▸ Task instructions:
Retype the records below exactly as they appear, but leave out any pictures.

▸ Data in this exercise:
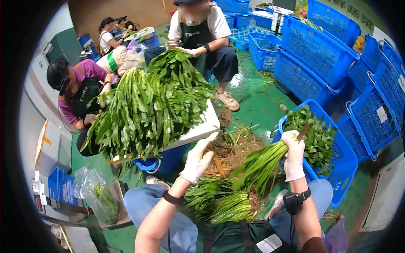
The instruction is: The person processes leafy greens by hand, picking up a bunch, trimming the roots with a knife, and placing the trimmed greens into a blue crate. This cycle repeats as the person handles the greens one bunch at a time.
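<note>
White gloves cover both of my hands. My right hand (pixel 294 154) is closed around the stem ends of a bunch of long green leaves (pixel 260 166), whose tips hang down to the left; a brown stick-like piece (pixel 303 131) juts up from the same fist. My left hand (pixel 198 159) is raised with fingers apart and nothing in it, close to the corner of a white foam tray (pixel 202 126). Below both hands, more leafy bunches (pixel 221 198) lie between my knees. A large heap of long leaves (pixel 143 105) covers the foam tray.
A blue basket of leafy greens (pixel 339 168) stands at my right, with stacked blue crates (pixel 314 50) behind. Roots and scraps (pixel 236 147) cover the floor ahead. One person (pixel 202 33) sits across the heap, another (pixel 82 90) at its left. A plastic bag (pixel 103 198) lies lower left.
</note>
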`<action>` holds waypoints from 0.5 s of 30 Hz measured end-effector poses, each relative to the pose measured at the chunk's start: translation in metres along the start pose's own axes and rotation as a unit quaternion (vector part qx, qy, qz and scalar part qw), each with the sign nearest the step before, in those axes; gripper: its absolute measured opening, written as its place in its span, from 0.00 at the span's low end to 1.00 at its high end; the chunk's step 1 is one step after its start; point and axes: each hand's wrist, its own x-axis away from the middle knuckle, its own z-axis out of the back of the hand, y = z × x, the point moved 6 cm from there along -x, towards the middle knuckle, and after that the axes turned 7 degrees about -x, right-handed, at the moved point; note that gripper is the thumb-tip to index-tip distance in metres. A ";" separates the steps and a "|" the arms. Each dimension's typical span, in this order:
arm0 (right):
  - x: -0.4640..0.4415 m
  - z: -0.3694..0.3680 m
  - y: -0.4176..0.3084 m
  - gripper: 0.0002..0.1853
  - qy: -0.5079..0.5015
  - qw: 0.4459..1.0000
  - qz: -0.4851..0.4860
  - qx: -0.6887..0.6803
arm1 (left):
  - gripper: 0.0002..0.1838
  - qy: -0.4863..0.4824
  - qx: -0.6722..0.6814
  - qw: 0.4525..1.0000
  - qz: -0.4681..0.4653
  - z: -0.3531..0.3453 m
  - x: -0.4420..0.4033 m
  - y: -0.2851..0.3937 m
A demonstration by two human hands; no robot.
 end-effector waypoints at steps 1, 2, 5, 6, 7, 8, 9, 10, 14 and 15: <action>0.010 -0.013 0.003 0.05 -0.039 0.999 -0.012 -0.002 | 0.33 -0.028 0.107 0.993 0.040 -0.004 -0.002 0.010; 0.024 -0.030 0.005 0.04 -0.079 0.997 -0.025 -0.003 | 0.39 -0.056 0.207 0.969 0.124 -0.013 0.002 0.032; 0.055 -0.060 0.012 0.05 -0.093 0.992 -0.080 -0.030 | 0.65 -0.131 0.028 0.991 -0.012 -0.052 0.013 0.046; 0.063 -0.071 0.014 0.06 -0.106 0.988 -0.086 -0.070 | 0.66 -0.146 -0.069 0.986 -0.031 -0.070 0.020 0.048; 0.071 -0.078 0.015 0.06 -0.101 0.985 -0.100 -0.096 | 0.63 -0.146 -0.036 0.988 -0.035 -0.082 0.026 0.052; 0.076 -0.082 0.015 0.07 -0.099 0.981 -0.115 -0.122 | 0.57 -0.146 0.132 0.980 0.037 -0.085 0.032 0.061; 0.078 -0.082 0.013 0.07 -0.113 0.982 -0.098 -0.116 | 0.50 -0.132 0.127 0.971 0.157 -0.094 0.042 0.047; 0.078 -0.082 0.010 0.06 -0.125 0.983 -0.079 -0.110 | 0.43 -0.093 0.088 0.978 0.164 -0.099 0.044 0.039; 0.078 -0.095 -0.011 0.08 -0.129 0.980 -0.118 -0.098 | 0.29 -0.092 0.167 0.976 0.108 -0.092 0.040 0.050; 0.079 -0.102 -0.018 0.13 -0.171 0.970 -0.147 -0.092 | 0.30 -0.096 0.152 0.974 0.136 -0.081 0.037 0.054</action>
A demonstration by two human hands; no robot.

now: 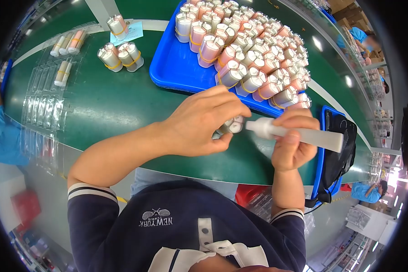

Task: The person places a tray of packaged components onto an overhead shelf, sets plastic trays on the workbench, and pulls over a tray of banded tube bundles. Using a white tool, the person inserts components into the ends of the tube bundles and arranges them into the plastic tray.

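Note:
My left hand (206, 119) is closed around a small bundle of tubes (234, 126), its white round ends turned towards my right hand. My right hand (294, 140) grips a long white plastic tube with a narrower tip (322, 138), which I cannot name more exactly. That tip points at the bundle, a small gap away from it. Behind both hands, a blue tray (172, 72) holds many similar white and pink bundles (254, 59), bound with yellow rubber bands. Most of the bundle in my left hand is hidden by my fingers.
Three banded bundles (130, 56) stand at the back left, one by a light blue paper (129, 32). Clear plastic trays (43, 104) lie on the left, some holding tubes. A black bag (342, 145) sits in a blue bin on the right. People in blue work nearby.

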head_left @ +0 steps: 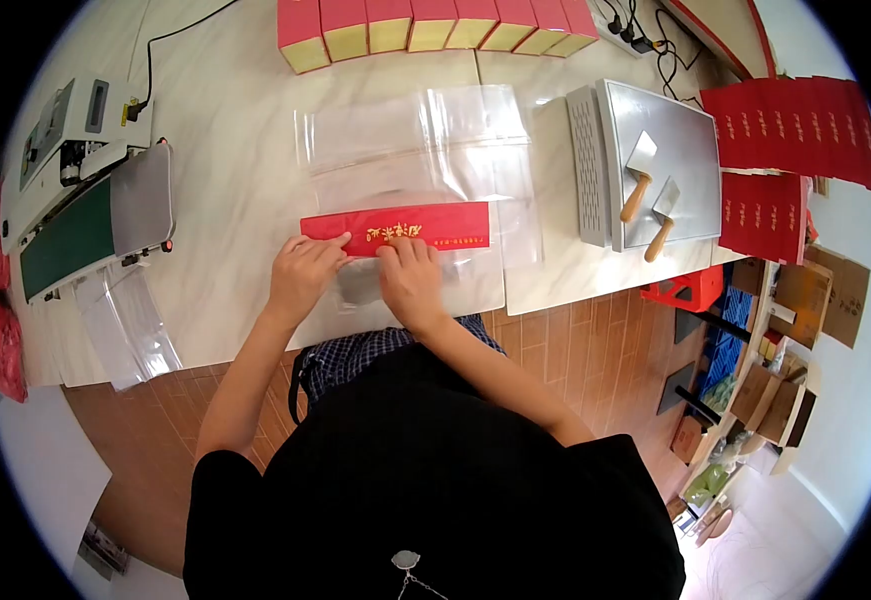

▸ Answer section:
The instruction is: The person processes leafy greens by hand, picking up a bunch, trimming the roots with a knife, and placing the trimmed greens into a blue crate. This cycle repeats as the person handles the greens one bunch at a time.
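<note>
White gloves cover both of my hands. My right hand (pixel 294 154) is closed around the stem ends of a bunch of long green leaves (pixel 260 166), whose tips hang down to the left; a brown stick-like piece (pixel 303 131) juts up from the same fist. My left hand (pixel 198 159) is raised with fingers apart and nothing in it, close to the corner of a white foam tray (pixel 202 126). Below both hands, more leafy bunches (pixel 221 198) lie between my knees. A large heap of long leaves (pixel 143 105) covers the foam tray.
A blue basket of leafy greens (pixel 339 168) stands at my right, with stacked blue crates (pixel 314 50) behind. Roots and scraps (pixel 236 147) cover the floor ahead. One person (pixel 202 33) sits across the heap, another (pixel 82 90) at its left. A plastic bag (pixel 103 198) lies lower left.
</note>
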`<action>` holds waypoints from 0.5 s of 30 Hz measured end-effector poses, each relative to the pose measured at the chunk's start: translation in metres along the start pose's own axes and rotation as a unit quaternion (vector part qx, qy, qz and scalar part qw), each with the sign nearest the step before, in those axes; gripper: its absolute measured opening, written as its place in its span, from 0.00 at the span's low end to 1.00 at its high end; the chunk's step 1 is one step after its start; point and axes: each hand's wrist, its own x-axis away from the middle knuckle, its own z-axis out of the back of the hand, y = z × x, the point moved 6 cm from there along -x, towards the middle knuckle, and after that the axes turned 7 degrees about -x, right-handed, at the moved point; note that gripper is the thumb-tip to index-tip distance in metres. A ";" separates the steps and a "|" the arms. Each dimension's typical span, in this order:
arm0 (right):
  - x: -0.4640..0.4415 m
  - z: -0.3694..0.3680 m
  - y: -0.4176..0.3084 m
  - gripper: 0.0002..0.1853
  - qy: -0.5079..0.5015
  - qw: 0.4459..1.0000
  - qz: -0.4851..0.4860
  - qx: -0.6887..0.6803
arm1 (left):
  - gripper: 0.0002..0.1838
  - qy: -0.4863..0.4824
  - qx: -0.6722..0.6814
  - qw: 0.4525..1.0000
  - qz: -0.4681..0.4653
  - z: -0.3531..0.3453 m
  - x: -0.4420..0.4033 m
  - y: -0.2851..0.3937 m
A demonstration by two human hands; no robot.
 end-effector waypoints at steps 1, 2, 5, 6, 7, 8, 9, 10, 14 and 15: <action>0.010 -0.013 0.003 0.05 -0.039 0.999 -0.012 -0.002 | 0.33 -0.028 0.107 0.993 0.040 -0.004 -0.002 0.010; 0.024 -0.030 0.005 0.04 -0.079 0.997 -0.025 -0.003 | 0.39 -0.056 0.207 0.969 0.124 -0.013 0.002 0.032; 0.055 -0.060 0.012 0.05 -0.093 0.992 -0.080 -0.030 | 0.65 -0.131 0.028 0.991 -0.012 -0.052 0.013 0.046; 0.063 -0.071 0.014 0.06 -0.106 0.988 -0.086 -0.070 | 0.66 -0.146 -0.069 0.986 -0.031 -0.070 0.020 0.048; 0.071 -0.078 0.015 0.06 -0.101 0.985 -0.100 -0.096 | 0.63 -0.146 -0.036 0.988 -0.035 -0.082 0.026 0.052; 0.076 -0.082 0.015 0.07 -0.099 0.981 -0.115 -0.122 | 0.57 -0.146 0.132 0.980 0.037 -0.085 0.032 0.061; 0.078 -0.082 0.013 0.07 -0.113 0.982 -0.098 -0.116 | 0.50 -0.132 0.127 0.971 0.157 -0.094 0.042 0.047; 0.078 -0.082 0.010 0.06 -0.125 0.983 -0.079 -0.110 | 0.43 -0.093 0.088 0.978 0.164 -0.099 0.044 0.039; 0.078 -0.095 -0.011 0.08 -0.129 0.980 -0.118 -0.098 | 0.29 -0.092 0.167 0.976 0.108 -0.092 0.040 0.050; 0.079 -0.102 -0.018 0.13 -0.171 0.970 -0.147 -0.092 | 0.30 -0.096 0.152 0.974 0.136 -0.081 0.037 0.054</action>
A demonstration by two human hands; no robot.

now: 

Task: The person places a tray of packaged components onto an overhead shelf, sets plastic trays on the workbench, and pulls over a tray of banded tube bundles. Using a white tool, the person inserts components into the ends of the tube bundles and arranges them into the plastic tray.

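Note:
My left hand (206, 119) is closed around a small bundle of tubes (234, 126), its white round ends turned towards my right hand. My right hand (294, 140) grips a long white plastic tube with a narrower tip (322, 138), which I cannot name more exactly. That tip points at the bundle, a small gap away from it. Behind both hands, a blue tray (172, 72) holds many similar white and pink bundles (254, 59), bound with yellow rubber bands. Most of the bundle in my left hand is hidden by my fingers.
Three banded bundles (130, 56) stand at the back left, one by a light blue paper (129, 32). Clear plastic trays (43, 104) lie on the left, some holding tubes. A black bag (342, 145) sits in a blue bin on the right. People in blue work nearby.
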
head_left @ +0 steps: 

Nothing more belongs to the answer.